There are many examples of buildings with doors that have auto-close or even auto-lock. Perhaps our networking and computer systems should do the same.
I wouldn't mind a world where WiFi APs won't work unless both an SSID iy and a crypto-key are supplied. And if you don't pick a crypto-key, it autogenerates one using noise from its environment and shows it to you so you can write it down for your clients. Then there isn't even the concept of an unencrypted wireless communication, just how things are.

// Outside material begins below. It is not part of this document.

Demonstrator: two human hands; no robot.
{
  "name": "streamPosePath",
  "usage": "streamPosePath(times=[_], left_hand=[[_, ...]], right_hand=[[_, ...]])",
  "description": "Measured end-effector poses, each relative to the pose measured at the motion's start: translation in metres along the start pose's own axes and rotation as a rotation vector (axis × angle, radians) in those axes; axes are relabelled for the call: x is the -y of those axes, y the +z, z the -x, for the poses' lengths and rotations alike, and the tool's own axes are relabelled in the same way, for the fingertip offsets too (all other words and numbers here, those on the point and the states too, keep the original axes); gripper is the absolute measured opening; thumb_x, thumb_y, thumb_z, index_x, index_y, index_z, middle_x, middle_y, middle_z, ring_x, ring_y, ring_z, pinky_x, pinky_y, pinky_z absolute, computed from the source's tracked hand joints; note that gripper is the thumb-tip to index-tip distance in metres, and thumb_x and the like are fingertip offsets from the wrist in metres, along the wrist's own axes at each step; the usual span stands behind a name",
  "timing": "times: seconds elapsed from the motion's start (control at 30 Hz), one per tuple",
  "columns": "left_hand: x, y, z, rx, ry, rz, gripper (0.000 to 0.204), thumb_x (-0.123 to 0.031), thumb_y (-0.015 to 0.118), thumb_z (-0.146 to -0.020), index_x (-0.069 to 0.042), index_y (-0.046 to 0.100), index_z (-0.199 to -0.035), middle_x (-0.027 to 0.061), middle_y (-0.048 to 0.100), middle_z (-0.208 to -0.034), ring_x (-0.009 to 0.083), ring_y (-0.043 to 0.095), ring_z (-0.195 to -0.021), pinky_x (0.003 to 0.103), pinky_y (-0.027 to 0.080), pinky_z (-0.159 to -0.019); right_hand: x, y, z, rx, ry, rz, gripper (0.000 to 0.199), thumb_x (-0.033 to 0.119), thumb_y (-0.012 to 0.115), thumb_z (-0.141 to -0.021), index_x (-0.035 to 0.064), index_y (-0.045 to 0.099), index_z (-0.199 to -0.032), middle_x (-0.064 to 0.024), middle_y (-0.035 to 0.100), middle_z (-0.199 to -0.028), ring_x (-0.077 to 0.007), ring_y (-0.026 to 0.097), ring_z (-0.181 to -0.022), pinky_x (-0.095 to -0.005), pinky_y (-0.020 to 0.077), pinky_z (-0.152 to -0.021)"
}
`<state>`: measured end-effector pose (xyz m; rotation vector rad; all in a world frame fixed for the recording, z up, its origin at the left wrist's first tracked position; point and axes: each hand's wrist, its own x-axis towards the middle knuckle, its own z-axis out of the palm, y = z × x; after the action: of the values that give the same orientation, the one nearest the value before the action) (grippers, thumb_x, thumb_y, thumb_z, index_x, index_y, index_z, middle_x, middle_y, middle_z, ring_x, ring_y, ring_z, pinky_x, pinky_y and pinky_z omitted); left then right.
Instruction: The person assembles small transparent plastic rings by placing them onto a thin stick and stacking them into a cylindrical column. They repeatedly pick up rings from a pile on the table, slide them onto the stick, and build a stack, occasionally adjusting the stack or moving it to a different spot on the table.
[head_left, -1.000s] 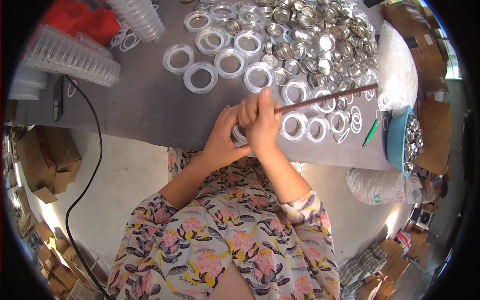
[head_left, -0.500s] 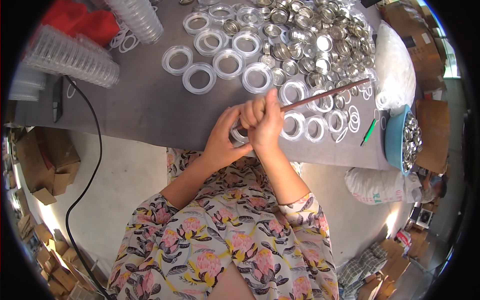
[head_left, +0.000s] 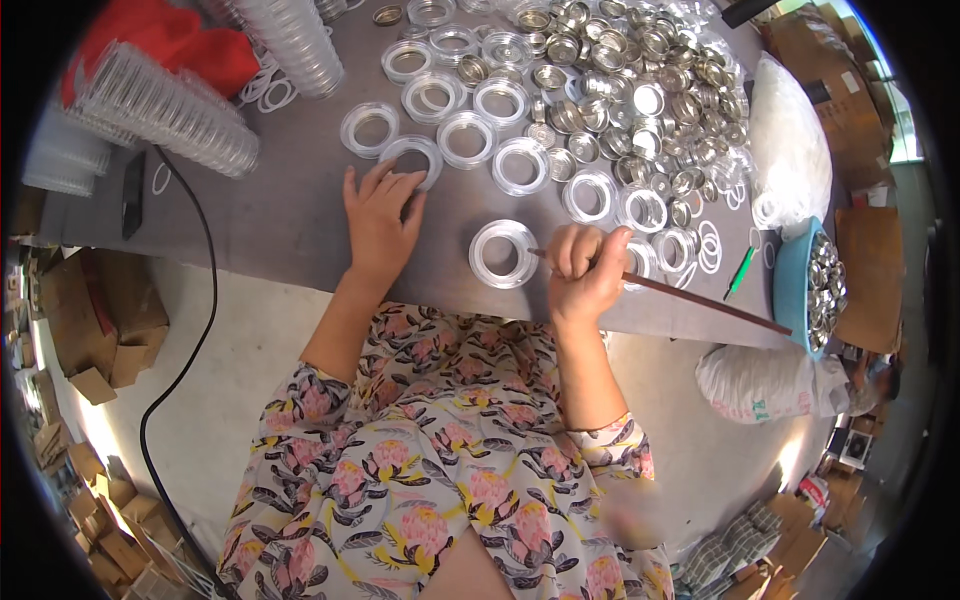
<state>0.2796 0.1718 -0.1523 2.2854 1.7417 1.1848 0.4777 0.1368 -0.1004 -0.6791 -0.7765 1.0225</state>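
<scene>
My right hand [head_left: 588,272] is closed round a thin dark-brown rod [head_left: 710,302]. The rod's short end pokes out left of my fist, close to the right rim of a clear plastic ring [head_left: 481,254] lying flat near the table's front edge. Its long end slants down to the right, toward a blue basin. Further left, my left hand [head_left: 385,228] has its fingers apart, the fingertips at the near edge of another clear ring [head_left: 432,160]. Whether they touch or grip that ring I cannot tell. Several similar clear rings lie beyond and to the right.
A heap of small silver metal cups [head_left: 640,75] covers the back right. The blue basin [head_left: 790,285], full of metal parts, stands at the right edge. Stacks of clear plastic pieces [head_left: 165,105] lie at the left by a black cable [head_left: 205,225]. A green tool [head_left: 740,272] lies right.
My hands have parted: the left moved left to another ring, the right moved right with the rod, now slanting downward. The ring formerly between my hands lies released on the table.
</scene>
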Motion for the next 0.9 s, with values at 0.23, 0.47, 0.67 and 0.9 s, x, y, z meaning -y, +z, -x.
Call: streamPosePath(times=[0.23,0.47,0.67,0.9], left_hand=[[-0.063,-0.033,0.004,0.297,0.312,0.278,0.02,-0.01,0.066,-0.075,-0.013,0.064,-0.095,0.0002,0.064,-0.091,0.0186,0.055,-0.104,0.051,0.019,-0.107],[-0.068,-0.031,0.007,0.425,0.4,0.353,0.044,-0.02,0.075,-0.067,-0.013,0.06,-0.108,0.0029,0.057,-0.104,0.0221,0.052,-0.107,0.052,0.025,-0.104],[-0.073,-0.003,0.014,0.385,-0.065,0.755,0.079,-0.019,0.08,-0.059,-0.006,0.043,-0.128,0.0122,0.048,-0.12,0.0269,0.047,-0.114,0.038,0.034,-0.099],[-0.069,0.01,0.02,0.398,-0.13,0.823,0.077,-0.02,0.08,-0.058,-0.005,0.044,-0.125,0.0131,0.05,-0.118,0.0307,0.048,-0.11,0.041,0.036,-0.095]], right_hand=[[0.022,-0.011,-0.002,-0.019,-0.075,0.083,0.06,0.04,0.023,-0.099,0.0128,0.024,-0.046,0.0006,0.027,-0.042,-0.0119,0.023,-0.041,-0.0255,0.0187,-0.04],[0.036,-0.002,-0.001,0.142,0.017,-0.069,0.06,0.043,0.021,-0.099,0.0127,0.027,-0.047,0.0,0.029,-0.042,-0.0121,0.023,-0.042,-0.0251,0.02,-0.042],[0.015,0.003,0.012,0.101,0.357,-0.147,0.059,0.042,0.026,-0.099,0.0121,0.027,-0.047,0.0003,0.028,-0.043,-0.0103,0.022,-0.041,-0.0251,0.0177,-0.039],[-0.008,0.027,-0.007,0.148,0.343,-0.007,0.06,0.043,0.028,-0.098,0.013,0.026,-0.046,0.0006,0.025,-0.042,-0.0117,0.02,-0.039,-0.0269,0.017,-0.038]])
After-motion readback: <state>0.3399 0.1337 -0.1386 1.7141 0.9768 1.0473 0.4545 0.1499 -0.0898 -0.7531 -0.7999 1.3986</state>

For example, does anyone use rlogin, rsh, or telnet for remote shell access? Or have an computer account without a password? It's almost inconceivable now.
-=tod
On Jun 15, 2004, at 4:20 PM, Shawn Rogers wrote:
I think the analogy is wrong. It's not that the padlock is preset to 0-0-0. The problem is that users don't even bother to use the padlock.
-----Original Message----- From: [EMAIL PROTECTED] [mailto:[EMAIL PROTECTED] On Behalf Of Mike Outmesguine Sent: Tuesday, June 15, 2004 11:19 AM To: [EMAIL PROTECTED] Subject: [SOCALWUG] Forbes Goes Warwalking in New York
http://wireless.weblogsinc.com/entry/9039361947182348/
Wi-Fi Security Needs to be Easy Posted Jun 15, 2004, 12:34 PM ET by Mike Outmesguine
Forbes goes warwalking with a security consultant in New York. Gary Morse appears to be using a Linux-powered PDA with Kismet Wireless software to scan the airwaves. The results showing unsecured Wi-Fi networks are nothing new to readers of The Wireless Weblog. However, the padlock analogy used to describe user apathy hits the problem dead on:
"Consider for a minute what the world would be like if all padlocks were sold with the default combination "0-0-0" to unlock them, and that if you wanted a different combination you would have to set it yourself. Since people are lazy, wouldn't lots of padlocks in use still have the 0-0-0 combination? Consider the implications of using such a lock on the box that contains all of the company's trade secrets. That's essentially what many novice Wi-Fi users do when they buy their first wireless router, and Morse has the proof right on the screen of his PDA. [...]"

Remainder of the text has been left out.